Within the data that follows, how many lines carry the string "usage"? Give the number alone.

(Extracted records)
· · · · ·

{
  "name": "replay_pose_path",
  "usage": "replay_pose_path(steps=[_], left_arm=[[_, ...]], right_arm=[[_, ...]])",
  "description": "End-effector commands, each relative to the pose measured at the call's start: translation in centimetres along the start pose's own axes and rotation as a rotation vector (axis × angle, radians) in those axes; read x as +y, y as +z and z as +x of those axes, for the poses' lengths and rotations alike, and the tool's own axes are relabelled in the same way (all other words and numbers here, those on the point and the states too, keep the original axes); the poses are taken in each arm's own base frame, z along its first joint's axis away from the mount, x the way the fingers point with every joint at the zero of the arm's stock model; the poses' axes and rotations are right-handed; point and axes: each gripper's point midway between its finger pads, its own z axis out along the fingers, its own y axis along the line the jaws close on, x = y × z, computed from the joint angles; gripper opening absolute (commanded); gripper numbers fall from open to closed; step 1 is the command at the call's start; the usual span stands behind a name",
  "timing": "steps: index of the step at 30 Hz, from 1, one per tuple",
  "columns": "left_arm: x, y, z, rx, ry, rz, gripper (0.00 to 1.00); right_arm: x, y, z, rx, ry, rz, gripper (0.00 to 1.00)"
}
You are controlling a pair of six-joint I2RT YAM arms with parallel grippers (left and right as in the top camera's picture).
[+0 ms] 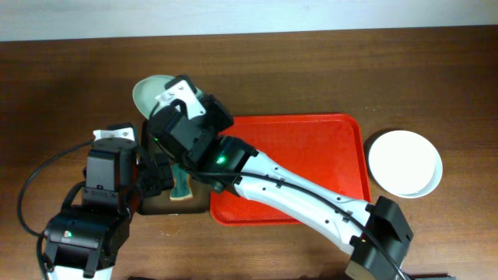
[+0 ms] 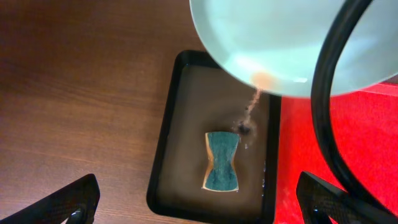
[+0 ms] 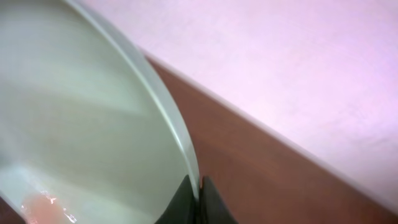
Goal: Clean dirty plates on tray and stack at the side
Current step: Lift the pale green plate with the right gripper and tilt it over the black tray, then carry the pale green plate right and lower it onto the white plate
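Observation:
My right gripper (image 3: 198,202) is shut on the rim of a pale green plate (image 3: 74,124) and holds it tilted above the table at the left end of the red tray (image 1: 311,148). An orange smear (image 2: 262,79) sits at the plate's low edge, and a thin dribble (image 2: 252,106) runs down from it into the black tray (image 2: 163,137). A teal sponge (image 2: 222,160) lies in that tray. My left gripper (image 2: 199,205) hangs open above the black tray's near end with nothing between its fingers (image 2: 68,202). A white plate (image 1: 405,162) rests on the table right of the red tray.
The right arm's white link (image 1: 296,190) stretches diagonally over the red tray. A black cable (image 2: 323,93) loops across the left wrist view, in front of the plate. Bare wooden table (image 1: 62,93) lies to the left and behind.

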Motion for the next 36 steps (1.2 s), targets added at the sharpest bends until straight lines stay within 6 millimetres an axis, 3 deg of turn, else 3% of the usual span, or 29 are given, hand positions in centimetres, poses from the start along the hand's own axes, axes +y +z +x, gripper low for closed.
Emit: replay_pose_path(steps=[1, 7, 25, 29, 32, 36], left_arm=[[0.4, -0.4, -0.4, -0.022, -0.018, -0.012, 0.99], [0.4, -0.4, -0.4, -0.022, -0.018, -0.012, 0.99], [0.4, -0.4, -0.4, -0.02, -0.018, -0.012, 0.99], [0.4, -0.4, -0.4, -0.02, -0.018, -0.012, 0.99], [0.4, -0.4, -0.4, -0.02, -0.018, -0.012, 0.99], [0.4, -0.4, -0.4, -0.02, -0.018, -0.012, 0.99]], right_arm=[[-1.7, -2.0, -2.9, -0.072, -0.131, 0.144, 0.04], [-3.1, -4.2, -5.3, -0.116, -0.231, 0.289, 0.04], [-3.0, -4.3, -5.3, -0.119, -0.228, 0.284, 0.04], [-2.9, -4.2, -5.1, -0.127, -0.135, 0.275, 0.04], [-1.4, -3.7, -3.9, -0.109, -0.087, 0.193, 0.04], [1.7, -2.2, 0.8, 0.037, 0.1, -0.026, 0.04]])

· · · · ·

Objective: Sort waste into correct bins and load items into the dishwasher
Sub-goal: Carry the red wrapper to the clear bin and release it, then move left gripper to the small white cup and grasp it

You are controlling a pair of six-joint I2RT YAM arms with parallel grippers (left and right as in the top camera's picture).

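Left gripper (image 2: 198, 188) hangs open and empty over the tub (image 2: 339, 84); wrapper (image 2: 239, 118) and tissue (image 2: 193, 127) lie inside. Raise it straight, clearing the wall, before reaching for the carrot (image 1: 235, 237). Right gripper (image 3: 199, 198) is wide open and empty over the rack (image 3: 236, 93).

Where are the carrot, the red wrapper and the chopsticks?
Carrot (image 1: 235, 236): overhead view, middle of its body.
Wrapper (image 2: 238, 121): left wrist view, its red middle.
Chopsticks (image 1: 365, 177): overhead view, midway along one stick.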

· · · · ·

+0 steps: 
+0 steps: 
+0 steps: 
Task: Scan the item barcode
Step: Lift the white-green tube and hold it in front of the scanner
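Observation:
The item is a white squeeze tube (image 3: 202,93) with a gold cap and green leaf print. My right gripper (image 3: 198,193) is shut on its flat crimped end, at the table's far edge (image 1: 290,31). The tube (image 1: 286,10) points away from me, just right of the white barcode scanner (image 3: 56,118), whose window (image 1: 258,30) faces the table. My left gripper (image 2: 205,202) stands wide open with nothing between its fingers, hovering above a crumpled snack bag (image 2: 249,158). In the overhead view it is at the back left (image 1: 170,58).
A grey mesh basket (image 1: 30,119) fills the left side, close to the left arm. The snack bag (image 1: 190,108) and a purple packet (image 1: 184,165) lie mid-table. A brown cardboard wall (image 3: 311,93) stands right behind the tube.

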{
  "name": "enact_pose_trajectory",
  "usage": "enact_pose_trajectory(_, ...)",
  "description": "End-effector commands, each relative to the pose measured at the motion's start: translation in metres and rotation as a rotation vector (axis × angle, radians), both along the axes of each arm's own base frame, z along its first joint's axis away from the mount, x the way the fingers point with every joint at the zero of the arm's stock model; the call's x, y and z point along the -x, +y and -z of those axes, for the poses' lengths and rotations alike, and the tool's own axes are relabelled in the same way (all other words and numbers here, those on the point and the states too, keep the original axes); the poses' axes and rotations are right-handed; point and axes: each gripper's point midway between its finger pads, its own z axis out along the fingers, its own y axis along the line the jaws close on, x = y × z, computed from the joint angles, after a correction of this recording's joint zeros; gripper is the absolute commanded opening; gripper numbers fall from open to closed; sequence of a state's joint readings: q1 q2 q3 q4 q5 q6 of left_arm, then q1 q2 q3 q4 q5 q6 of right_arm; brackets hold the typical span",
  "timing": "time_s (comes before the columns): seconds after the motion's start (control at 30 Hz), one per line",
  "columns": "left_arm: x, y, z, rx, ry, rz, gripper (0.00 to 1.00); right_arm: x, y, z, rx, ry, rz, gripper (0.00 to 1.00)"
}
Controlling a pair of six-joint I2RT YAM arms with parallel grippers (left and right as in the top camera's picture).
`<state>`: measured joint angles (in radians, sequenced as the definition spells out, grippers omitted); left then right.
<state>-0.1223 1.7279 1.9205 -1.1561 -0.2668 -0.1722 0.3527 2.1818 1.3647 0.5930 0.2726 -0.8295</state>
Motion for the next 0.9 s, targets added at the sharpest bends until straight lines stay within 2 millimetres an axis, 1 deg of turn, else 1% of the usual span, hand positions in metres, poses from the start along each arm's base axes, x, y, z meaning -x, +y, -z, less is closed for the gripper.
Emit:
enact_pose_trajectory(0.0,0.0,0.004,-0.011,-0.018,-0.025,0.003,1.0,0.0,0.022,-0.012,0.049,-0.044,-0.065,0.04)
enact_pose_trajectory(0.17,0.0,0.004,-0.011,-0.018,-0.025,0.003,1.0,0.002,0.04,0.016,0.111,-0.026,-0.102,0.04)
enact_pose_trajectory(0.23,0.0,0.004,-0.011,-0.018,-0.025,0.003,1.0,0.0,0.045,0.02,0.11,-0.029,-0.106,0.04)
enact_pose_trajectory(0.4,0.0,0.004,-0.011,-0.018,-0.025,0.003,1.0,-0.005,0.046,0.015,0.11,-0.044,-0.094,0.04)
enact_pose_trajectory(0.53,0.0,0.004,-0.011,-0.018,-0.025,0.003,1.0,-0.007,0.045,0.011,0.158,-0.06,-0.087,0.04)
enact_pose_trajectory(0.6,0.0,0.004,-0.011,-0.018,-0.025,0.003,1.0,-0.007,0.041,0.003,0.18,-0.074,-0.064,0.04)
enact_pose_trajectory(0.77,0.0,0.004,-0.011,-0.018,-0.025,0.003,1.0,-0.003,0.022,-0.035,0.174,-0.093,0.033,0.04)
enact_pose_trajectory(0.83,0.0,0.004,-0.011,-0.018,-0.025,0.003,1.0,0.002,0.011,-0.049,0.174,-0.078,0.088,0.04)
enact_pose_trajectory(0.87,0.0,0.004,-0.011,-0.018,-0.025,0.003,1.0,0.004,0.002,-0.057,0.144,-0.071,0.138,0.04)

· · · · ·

- Result:
2